Die Türkei will Ihren Einfluss in Albanien ausdehnen
Auch der türkische Präsident Erdogan wandte sich an Tirana. Anstelle der Gülen-Schulen würde die türkische Bildungsorganisation Maarif neue Einrichtungen im Ausland finanzieren, die die Gülen-Institutionen ersetzen sollen.
Der Politikwissenschaftler Enri Hide von der Europäischen Universität in Tirana sieht neben dem Kampf gegen den früheren Erdogan-Vertrauen Gülen das deutliche Streben der Türkei, ihren Einfluss in Albanien und auf dem West-Balkan auszuweiten:
"Ein anderes Werkzeug ist Soft-Power und da wird mit der Geschichte gespielt. Es geht um die gemeinsame Zeit im Osmanischen Reich, deswegen seien wir Brüder, hätten das gleiche Blut, hätten so viele Gemeinsamkeiten. Die Türkei ermuntert uns, viel mit ihr gemeinsam zu unternehmen, wissend, dass es mit unserem Nachbarn Griechenland nicht so gut läuft. Die Türkei stößt in diese Lücke."
Überall in Tirana schießen neue Gebäude in die Höhe. Auf der größten Baustelle mitten im Zentrum der albanischen Hauptstadt entsteht die neue Moschee, finanziert durch die türkische Regierung. Enri Hide:
"Das hat mit der neuen Strategie der Türkei zu tun, die ein wahrnehmbarer Akteur in der Region sein möchte. Dafür entert die Türkei die Wirtschaft in Albanien, Kosovo, Mazedonien und Bosnien mit sehr gut platzierten Investitionen in entscheidenden Zweigen wie Energie, Telekommunikation, der Gewinnung von Naturressourcen und im Finanzsystem."
Auch die Muslime in Albanien spüren den Druck aus Ankara
Den Druck aus der Türkei bekommt auch die Muslimische Gemeinde Albaniens zu spüren. Deren Vize-Chef Gazmend Aga berichtet, dass es seit gut anderthalb Jahren keinerlei Kooperation mehr mit der türkischen Regierung gibt.
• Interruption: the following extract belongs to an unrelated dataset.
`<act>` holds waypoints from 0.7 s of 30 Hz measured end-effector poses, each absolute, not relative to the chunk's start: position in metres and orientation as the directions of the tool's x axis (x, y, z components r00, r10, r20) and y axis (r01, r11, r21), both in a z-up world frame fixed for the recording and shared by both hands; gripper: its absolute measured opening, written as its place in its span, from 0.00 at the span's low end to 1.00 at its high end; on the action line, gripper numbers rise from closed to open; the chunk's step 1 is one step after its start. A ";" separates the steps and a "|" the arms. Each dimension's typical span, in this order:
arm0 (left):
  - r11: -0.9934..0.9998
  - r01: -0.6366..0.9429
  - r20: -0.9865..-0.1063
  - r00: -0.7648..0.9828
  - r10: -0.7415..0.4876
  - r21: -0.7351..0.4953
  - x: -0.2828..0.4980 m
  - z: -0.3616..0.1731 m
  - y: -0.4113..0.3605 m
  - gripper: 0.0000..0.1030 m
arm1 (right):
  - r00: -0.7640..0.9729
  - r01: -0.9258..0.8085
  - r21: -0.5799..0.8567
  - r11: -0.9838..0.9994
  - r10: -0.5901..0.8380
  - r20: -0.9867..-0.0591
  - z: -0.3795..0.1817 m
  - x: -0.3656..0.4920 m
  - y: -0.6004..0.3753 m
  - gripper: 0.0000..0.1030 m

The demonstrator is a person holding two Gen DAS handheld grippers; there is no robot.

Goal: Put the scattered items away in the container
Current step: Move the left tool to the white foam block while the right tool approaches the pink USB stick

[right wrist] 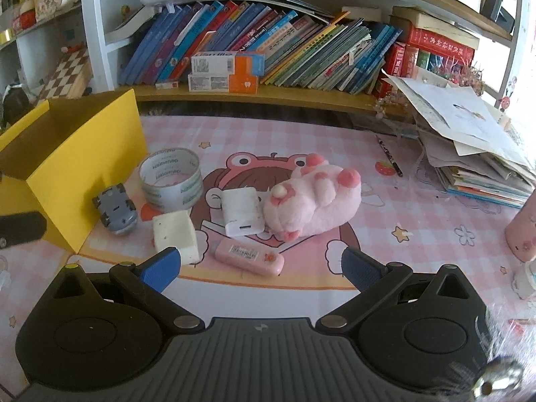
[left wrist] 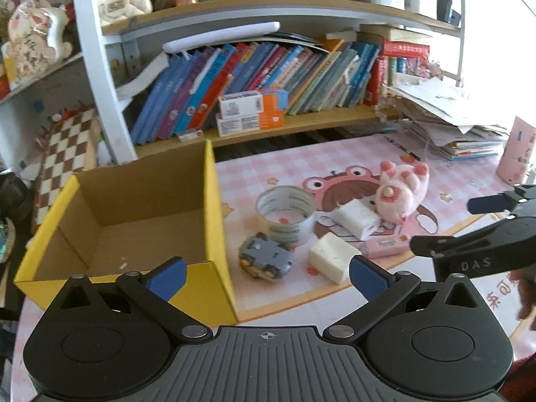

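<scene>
- Our left gripper (left wrist: pixel 267 276) is black, with two round housings and a ribbed grey centre plate bearing a crosshair mark.
- Its fingers (left wrist: pixel 169 276) carry blue textured pads.
- Silver screws sit at the linkage pivots.
- Our right gripper (right wrist: pixel 260 266) matches it; white "DAS" lettering marks its side.

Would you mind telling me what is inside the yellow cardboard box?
The yellow cardboard box shows only bare brown floor; its near corner is hidden behind the left claw.
</scene>
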State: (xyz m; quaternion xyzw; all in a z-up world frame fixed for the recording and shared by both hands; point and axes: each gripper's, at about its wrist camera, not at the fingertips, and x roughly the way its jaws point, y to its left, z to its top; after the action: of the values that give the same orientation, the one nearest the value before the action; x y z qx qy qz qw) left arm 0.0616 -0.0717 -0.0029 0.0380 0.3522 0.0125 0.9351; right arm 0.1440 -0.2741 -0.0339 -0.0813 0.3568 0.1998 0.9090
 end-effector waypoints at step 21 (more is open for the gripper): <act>0.987 0.125 -0.745 0.667 -0.007 0.102 0.107 -0.036 -0.104 0.84 | 0.579 -0.479 0.035 0.877 0.345 -0.738 -0.054 0.173 -0.279 0.65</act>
State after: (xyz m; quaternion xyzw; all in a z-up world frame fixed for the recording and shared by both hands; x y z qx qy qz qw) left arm 0.1066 -0.1044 -0.0357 0.0723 0.4064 -0.0364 0.9101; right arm 0.1733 -0.2788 -0.0542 -0.0844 0.3950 0.2330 0.8847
Den Vorschriften aus Ankara wollen sich die Muslime Albaniens nicht beugen, sagt er:
"Unser Widerstand besteht darin, weiterzumachen."
Der 35jährige hat in der Türkei studiert, dort seine Frau kennengelernt. Seit gut einem Jahr hat er das Land nicht mehr besucht. Zehn Schulen, zwei Universitäten, Kliniken sowie Nichtregierungsorganisationen soll die Gülen-Bewegung laut dem türkischen Botschafter in Tirana in Albanien unterhalten. Geschlossen wurde bislang keine einzige Einrichtung. Aber die Trägerschaft oder die Repräsentanten so mancher Institution hätten durchaus gewechselt. Im Stillen, ohne dass in den Medien etwas bekannt wurde, sagt der Politikwissenschaftler Enri Hide. Gazmend Aga von der Muslimischen Gemeinde unterstützt das lautlose Vorgehen:
"Wir mögen es in Albanien nicht, Lärm zu schlagen. Was ich an unseren Religionsführern wirklich sehr schätze ist, dass sie den Kommunismus bekämpft haben, ohne dass das Land im Chaos versunken ist. Es hätte einen Bürgerkrieg geben können. Sie haben Widerstand geleistet, haben die Zerstörung aller Gotteshäuser erlebt. Wir sehen gerade etwas Ähnliches: Die Türkei bedroht immerzu die muslimische Gemeinde, der türkische Botschafter macht das grundsätzlich über die Medien. Was können wir tun? Auch Lärm schlagen? Wir wollen uns nicht auf diese Weise auseinandersetzen und wir werden uns nicht für ein paar Tausend Euro kaufen lassen, auch nicht von der Türkei."
Wie er das sagt, wirkt er weniger kämpferisch als vielmehr gelassen.